ABOUT THIS EXERCISE | Copy the data exactly from the line that contains "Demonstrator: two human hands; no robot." through the line that contains "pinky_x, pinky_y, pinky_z", keeping both end lines and leaving out everything else.

*** Opening STUDY MATERIAL ***

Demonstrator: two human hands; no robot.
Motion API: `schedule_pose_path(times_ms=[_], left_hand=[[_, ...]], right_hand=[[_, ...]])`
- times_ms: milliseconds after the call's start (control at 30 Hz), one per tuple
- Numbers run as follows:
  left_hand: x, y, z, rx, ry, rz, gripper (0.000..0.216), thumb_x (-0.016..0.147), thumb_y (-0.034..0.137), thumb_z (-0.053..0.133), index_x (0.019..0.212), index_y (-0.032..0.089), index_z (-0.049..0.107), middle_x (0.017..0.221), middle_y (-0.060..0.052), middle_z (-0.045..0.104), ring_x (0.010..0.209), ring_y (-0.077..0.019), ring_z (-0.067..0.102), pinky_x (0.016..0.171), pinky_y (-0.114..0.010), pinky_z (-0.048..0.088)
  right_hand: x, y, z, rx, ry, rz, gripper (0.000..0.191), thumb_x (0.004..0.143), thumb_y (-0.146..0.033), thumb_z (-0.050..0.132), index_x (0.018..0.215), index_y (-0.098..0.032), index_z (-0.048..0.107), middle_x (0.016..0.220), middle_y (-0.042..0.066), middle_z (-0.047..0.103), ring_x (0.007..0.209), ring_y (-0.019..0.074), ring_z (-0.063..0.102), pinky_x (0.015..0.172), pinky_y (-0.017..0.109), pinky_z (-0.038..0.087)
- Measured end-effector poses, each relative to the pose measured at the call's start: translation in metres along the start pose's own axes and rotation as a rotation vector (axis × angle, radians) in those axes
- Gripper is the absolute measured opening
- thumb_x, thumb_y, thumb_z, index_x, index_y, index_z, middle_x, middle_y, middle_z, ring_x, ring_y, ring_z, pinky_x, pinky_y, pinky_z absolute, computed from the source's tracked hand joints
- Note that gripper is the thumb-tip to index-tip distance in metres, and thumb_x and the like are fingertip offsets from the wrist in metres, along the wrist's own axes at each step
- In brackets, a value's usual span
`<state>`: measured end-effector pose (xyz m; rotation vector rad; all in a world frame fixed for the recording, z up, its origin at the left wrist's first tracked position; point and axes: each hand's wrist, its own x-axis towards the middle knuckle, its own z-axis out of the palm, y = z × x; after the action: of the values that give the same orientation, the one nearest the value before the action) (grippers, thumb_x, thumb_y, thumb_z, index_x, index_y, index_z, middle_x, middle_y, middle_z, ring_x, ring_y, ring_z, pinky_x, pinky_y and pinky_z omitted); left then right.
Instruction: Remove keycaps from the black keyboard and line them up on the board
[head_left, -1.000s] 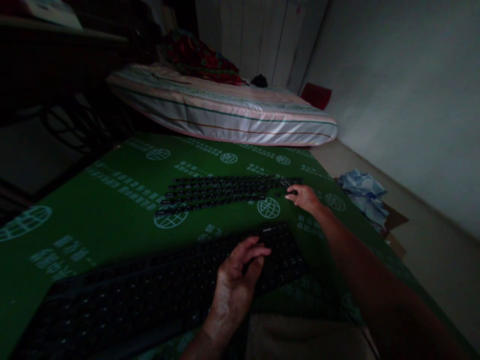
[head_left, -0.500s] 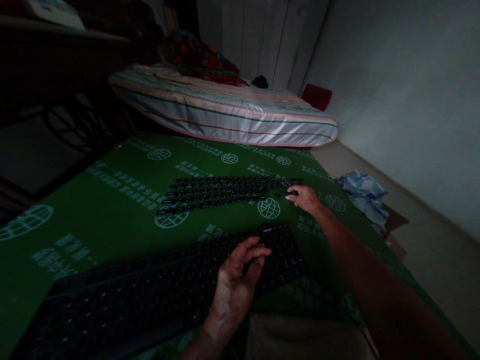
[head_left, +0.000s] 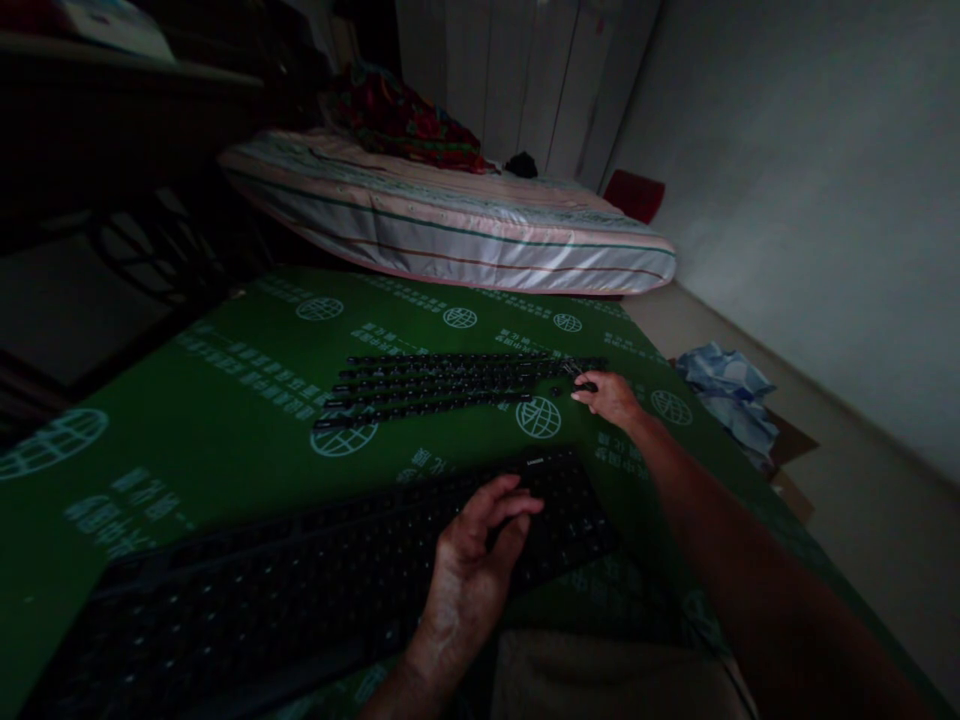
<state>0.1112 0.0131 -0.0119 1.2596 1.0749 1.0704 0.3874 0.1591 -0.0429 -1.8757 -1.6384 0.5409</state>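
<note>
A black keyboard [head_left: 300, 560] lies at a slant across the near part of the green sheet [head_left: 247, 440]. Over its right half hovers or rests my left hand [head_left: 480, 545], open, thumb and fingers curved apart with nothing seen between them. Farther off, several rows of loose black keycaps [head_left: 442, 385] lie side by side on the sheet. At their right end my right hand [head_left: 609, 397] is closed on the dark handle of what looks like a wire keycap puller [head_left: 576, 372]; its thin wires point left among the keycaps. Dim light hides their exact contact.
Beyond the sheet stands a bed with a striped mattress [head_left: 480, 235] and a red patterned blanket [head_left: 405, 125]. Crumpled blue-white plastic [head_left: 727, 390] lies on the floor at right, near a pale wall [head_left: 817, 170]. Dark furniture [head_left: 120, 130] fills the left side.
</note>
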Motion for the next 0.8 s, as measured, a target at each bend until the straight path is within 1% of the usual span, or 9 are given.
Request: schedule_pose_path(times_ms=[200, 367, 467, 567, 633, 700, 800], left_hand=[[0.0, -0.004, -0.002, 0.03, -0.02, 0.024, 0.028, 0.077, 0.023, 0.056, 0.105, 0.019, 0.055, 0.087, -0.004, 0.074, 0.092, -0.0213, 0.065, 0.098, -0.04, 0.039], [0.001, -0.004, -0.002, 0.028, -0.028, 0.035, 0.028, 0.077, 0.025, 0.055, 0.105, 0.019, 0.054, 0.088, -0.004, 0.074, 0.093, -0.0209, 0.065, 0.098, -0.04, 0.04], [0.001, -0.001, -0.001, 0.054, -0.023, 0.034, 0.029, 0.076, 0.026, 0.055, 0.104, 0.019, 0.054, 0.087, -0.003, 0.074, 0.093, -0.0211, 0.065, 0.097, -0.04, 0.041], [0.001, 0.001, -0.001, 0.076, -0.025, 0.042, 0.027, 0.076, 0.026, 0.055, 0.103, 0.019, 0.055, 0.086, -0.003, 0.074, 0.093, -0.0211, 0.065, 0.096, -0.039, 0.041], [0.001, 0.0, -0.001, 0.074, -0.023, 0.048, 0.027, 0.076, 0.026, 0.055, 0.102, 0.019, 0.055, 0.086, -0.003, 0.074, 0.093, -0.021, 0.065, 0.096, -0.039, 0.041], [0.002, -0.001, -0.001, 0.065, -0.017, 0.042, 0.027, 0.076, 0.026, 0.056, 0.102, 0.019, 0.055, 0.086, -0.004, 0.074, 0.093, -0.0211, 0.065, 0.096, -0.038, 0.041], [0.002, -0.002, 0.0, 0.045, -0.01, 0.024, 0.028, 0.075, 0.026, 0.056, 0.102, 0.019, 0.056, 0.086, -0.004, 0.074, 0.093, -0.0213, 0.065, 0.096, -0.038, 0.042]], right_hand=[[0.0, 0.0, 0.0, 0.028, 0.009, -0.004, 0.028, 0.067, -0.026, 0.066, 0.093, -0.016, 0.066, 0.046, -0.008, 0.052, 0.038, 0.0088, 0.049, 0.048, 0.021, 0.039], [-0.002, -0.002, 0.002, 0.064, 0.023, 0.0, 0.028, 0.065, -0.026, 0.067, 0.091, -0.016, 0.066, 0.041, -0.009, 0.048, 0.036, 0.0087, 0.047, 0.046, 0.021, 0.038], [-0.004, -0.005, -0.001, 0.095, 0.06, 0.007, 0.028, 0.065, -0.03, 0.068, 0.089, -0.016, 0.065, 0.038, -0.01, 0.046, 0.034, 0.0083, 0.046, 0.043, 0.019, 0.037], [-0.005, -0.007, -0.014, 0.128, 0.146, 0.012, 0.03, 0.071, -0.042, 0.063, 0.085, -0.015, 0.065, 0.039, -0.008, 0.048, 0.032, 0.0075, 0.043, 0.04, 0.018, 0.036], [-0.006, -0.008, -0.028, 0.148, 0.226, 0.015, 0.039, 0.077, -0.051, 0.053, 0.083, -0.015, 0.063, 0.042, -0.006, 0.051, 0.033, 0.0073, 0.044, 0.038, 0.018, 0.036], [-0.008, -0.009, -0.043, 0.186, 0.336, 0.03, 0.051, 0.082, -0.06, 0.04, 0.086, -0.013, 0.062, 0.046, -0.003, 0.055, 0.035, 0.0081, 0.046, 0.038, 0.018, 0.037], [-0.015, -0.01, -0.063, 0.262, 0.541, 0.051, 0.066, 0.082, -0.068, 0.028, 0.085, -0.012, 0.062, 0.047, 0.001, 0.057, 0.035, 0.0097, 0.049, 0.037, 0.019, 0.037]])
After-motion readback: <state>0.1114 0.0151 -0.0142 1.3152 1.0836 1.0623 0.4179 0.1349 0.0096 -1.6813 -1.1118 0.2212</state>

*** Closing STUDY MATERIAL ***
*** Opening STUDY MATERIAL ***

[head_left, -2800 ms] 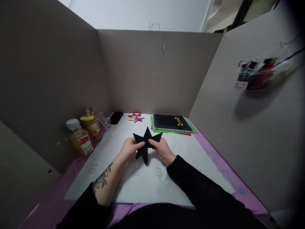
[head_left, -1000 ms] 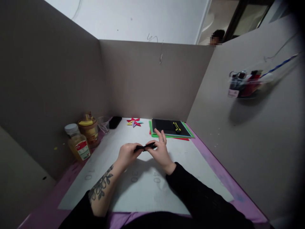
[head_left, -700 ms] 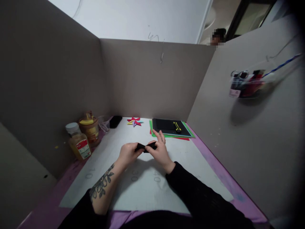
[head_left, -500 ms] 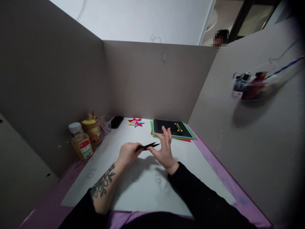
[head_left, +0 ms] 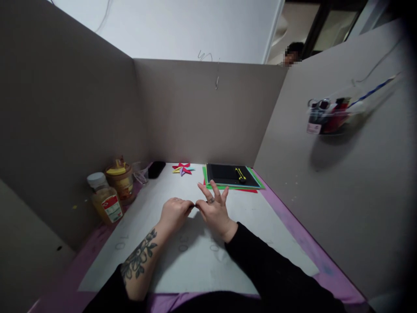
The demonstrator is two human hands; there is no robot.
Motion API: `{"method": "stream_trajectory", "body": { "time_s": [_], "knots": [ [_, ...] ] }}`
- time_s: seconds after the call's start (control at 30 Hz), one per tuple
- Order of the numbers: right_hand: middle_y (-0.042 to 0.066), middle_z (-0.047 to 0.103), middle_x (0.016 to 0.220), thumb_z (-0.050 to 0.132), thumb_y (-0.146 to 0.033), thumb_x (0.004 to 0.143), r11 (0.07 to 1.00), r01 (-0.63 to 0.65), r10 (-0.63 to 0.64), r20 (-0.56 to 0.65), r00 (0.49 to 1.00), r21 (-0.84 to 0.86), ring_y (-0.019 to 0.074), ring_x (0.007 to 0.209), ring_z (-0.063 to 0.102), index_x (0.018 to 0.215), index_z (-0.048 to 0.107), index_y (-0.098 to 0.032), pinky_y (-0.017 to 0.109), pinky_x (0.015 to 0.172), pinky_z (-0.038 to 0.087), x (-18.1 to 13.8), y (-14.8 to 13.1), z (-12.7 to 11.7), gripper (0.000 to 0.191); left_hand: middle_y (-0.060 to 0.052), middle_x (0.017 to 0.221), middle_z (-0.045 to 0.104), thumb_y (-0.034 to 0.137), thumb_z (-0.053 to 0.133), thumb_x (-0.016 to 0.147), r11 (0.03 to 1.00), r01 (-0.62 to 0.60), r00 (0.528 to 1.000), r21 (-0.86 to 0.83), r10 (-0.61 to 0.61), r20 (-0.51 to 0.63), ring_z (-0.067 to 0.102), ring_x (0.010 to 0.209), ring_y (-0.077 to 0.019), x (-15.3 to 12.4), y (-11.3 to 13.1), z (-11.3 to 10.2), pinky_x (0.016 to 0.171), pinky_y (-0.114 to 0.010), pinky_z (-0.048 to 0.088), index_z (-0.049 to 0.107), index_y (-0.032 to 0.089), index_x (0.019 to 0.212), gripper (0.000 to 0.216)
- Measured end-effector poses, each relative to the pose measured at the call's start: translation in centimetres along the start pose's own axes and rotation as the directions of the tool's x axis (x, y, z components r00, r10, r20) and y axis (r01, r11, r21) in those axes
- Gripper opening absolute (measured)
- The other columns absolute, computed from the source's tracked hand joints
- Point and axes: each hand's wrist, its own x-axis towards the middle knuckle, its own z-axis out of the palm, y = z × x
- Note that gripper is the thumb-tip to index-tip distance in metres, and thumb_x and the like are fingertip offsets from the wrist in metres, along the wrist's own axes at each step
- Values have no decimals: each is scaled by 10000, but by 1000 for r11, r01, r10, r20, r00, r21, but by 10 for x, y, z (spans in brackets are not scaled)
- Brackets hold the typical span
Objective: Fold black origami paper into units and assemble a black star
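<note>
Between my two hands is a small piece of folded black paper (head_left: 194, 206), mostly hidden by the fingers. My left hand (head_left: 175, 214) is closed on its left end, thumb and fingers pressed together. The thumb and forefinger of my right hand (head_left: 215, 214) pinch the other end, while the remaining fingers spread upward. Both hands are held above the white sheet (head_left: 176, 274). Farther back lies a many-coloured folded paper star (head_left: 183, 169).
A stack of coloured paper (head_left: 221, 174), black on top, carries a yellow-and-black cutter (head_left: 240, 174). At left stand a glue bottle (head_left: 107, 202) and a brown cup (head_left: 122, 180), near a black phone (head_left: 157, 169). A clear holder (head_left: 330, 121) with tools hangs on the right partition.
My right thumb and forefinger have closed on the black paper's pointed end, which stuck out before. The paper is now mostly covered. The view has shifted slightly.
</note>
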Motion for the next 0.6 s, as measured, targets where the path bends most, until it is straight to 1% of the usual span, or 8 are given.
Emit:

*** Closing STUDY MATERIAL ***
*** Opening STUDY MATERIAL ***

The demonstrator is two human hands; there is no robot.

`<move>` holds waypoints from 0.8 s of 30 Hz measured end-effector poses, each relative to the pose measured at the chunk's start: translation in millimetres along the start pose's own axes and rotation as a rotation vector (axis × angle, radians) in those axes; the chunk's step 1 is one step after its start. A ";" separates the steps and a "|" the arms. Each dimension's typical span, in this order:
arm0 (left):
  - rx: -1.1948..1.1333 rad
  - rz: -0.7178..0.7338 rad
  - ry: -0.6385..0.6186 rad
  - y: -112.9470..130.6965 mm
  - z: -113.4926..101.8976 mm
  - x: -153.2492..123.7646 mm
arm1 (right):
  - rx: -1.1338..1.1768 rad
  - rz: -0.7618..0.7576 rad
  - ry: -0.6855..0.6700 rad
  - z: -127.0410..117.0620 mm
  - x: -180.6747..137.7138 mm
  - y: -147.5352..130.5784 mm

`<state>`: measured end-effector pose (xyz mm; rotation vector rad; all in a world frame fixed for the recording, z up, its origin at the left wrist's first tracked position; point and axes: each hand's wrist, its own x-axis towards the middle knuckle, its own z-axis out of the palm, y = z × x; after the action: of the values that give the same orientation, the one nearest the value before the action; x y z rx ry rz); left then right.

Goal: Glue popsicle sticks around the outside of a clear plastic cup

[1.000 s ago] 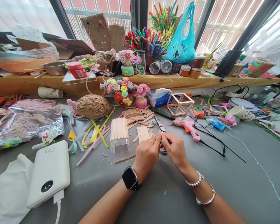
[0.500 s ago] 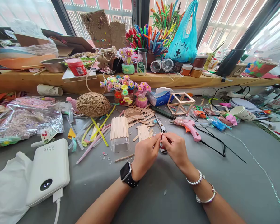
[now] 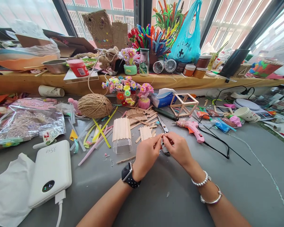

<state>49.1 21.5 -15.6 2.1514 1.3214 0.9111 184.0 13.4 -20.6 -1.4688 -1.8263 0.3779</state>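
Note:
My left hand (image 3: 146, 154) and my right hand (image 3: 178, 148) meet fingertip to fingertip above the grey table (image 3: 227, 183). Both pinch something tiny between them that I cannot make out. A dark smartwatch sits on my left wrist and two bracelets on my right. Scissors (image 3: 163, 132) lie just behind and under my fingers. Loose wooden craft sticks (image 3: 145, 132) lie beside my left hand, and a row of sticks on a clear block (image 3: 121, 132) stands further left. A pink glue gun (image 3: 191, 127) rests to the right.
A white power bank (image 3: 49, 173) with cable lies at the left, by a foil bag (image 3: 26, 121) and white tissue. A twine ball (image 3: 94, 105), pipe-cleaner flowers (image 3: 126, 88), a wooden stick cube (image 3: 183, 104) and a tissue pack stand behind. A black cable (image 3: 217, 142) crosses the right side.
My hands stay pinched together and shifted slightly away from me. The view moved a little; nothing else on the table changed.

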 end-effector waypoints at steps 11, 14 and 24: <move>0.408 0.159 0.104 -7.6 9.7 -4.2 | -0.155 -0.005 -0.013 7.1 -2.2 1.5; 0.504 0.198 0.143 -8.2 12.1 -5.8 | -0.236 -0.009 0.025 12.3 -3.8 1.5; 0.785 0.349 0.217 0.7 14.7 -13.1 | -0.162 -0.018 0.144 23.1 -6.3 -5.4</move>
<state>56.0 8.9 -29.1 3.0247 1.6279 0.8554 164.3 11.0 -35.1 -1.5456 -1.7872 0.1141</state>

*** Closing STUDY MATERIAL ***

EXERCISE OUTPUT |
Demonstrator: two human hands; no robot.
Motion API: `schedule_pose_path(times_ms=[_], left_hand=[[_, ...]], right_hand=[[_, ...]])`
- times_ms: milliseconds after the call's start (control at 30 Hz), one per tuple
- Numbers run as follows:
  left_hand: x, y, z, rx, ry, rz, gripper (0.000..0.216), thumb_x (-0.016..0.147), thumb_y (-0.034..0.137), thumb_z (-0.053..0.133), index_x (0.019..0.212), index_y (-0.032..0.089), index_z (-0.049..0.107), middle_x (0.017..0.221), middle_y (-0.060..0.052), middle_z (-0.045..0.104), ring_x (0.010..0.209), ring_y (-0.077..0.019), ring_z (-0.067..0.102), pinky_x (0.016..0.171), pinky_y (-0.114..0.010), pinky_z (-0.048..0.088)
  right_hand: x, y, z, rx, ry, rz, gripper (0.000..0.191), thumb_x (0.004..0.143), thumb_y (-0.146..0.033), thumb_z (-0.050..0.132), index_x (0.018..0.215), index_y (-0.098..0.032), index_z (-0.048..0.107), middle_x (0.016..0.220), middle_y (-0.042..0.066), middle_z (-0.047..0.103), ring_x (0.007..0.209), ring_y (-0.019..0.074), ring_z (-0.063..0.102), pinky_x (0.015..0.172), pinky_y (-0.017..0.109), pinky_z (-0.038..0.087)
- Measured end-effector poses, each relative to the pose measured at the call's start: translation in metres along the start pose's own axes and rotation as a rotation vector (axis × angle, radians) in those axes
- Gripper is the absolute measured opening
- thumb_x, thumb_y, thumb_z, index_x, index_y, index_z, middle_x, middle_y, middle_z, ring_x, ring_y, ring_z, pinky_x, pinky_y, pinky_z absolute, computed from the source's tracked hand joints

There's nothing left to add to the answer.